Polscy siatkarze po środowym zwycięstwie z reprezentacją Niemiec 3:2, mierzyli się z reprezentacją gospodarzy. ,,Pomarańczowi" w Lidze Narodów wygrali trzy spotkania oraz zanotowali dwie porażki. W Rotterdamie potrafili pokonać siatkarzy z Chin 3:0.
Niestabilna gra
Szkoleniowiec reprezentacji Polski dokonał kilku korekt w wyjściowym składzie w porównaniu do poprzedniego spotkania. Pierwszy set był bardzo wyrównany. Żaden z zespołów nie potrafił zdominować przeciwnika. Napędzeni dopingiem swoich kibiców ,,Oranje" zachwali więcej chłodnej głowy w końcówce inauguracyjnej partii. Holendrzy wygrali 25:22. Drugi set to dominacja Polaków. Biało-Czerwoni bardzo szybko odskoczyli na parę punktów. Gospodarze po dobrej poprzednim secie, nie potrafili nadążyć za akcjami Polaków. Druga odsłona zakończyła się wynikiem 25:18. Trzecia odsłona zakończyła się takim samym rezultatem, tyle że na korzyść ,,Pomarańczowych".

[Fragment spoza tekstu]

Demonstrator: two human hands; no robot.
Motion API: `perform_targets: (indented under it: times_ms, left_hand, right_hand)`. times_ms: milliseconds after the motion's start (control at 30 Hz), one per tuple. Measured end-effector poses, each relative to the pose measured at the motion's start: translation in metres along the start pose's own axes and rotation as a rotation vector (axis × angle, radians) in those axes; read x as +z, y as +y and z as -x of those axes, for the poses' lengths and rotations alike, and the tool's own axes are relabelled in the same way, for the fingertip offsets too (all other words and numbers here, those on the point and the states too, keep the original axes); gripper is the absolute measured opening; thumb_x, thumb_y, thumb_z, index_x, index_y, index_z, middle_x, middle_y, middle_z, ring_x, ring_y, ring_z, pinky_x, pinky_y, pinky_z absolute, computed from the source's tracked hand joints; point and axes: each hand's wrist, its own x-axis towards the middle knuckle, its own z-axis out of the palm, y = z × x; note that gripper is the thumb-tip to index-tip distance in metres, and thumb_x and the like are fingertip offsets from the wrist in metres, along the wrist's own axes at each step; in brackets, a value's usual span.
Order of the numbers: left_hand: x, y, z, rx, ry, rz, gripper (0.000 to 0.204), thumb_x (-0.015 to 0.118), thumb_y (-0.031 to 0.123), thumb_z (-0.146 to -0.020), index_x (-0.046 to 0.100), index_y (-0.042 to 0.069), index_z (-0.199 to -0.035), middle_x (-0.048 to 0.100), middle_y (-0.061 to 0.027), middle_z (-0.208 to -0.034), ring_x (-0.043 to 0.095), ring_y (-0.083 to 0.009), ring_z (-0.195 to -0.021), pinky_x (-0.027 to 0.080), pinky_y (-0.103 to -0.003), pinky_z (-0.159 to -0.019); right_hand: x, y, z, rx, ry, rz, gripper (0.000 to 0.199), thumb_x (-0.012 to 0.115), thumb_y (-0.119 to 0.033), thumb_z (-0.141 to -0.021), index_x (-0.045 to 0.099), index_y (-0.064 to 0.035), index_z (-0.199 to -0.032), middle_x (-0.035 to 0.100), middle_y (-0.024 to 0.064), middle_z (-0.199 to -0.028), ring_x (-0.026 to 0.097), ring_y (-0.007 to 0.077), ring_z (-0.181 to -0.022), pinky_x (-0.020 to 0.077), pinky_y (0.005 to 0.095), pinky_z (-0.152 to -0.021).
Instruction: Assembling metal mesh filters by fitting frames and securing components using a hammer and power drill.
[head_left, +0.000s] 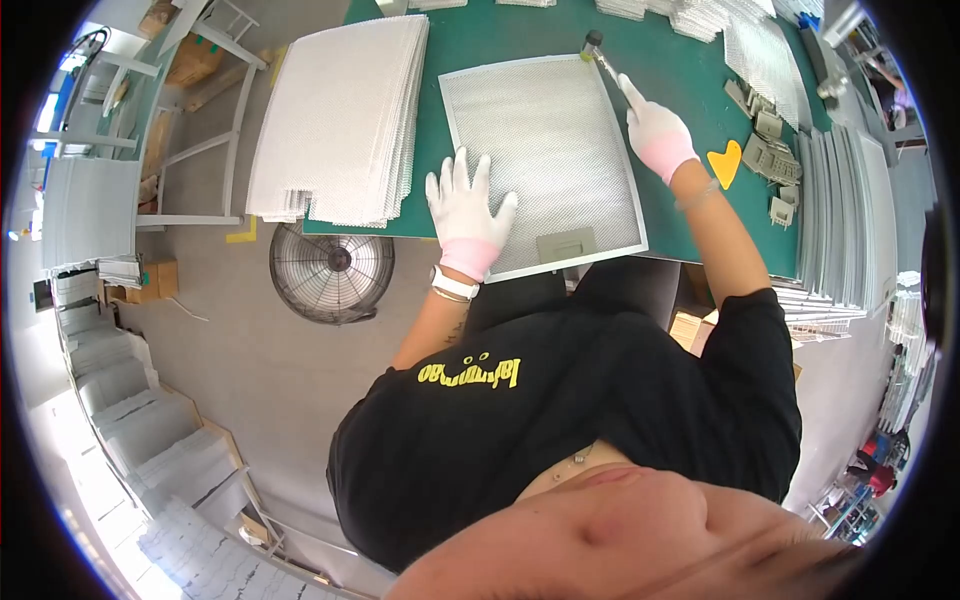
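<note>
Head view: yellow lettering runs across the chest of a black short-sleeved T-shirt, upside down from this angle, with two small rings above it; it is the clearest writing in sight.

Two hands are at work, each in a white glove with a pink cuff; the left hand lies on the left side of one rectangular silver mesh panel with a pale metal frame, its grip spread, fingers apart; the right hand has its grip clamped on the handle of one small hammer with a dark cylindrical head and yellowish end, index finger stretched along it; the hammer's head is at the panel's far edge, near the right corner, though whether it touches I cannot tell; one grey-green rectangular plate sits at the panel's near edge.

One flat yellow heart-shaped piece lies right of the right hand; beside it is a cluster of grey moulded parts, overlapping too much to count; one thick stack of white mesh sheets stands left of the panel.

All these rest on a green tabletop; below, one round caged floor fan stands on a grey floor; pale metal racks line the left side.
</note>
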Motion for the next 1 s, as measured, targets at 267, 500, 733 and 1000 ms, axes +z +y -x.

Czwarty zwycięski tie-break w Lidze Narodów
Piąty set przypominał grę z Niemcami. Polacy bardzo szybko zdobyli przewagę, której nie wypuścili do końca spotkania. Biało-Czerwoni wygrali 15:11, uciszając holenderską publiczność.
Polska drużyna wygrała czwarty tie-break z rzędu w lidze Narodów. Warto odnotować, iż ani jednego nie przegrała.
Jutro Polaków czeka przerwa od gry. Ponownie na parkiet w Rotterdamie wyjdą 24 czerwca. Rywalami Polaków Amerykanie, a następnie mistrzowie świata Włosi. Zespół serbskiego szkoleniowca na czwartym miejscu w tabeli rozgrywek.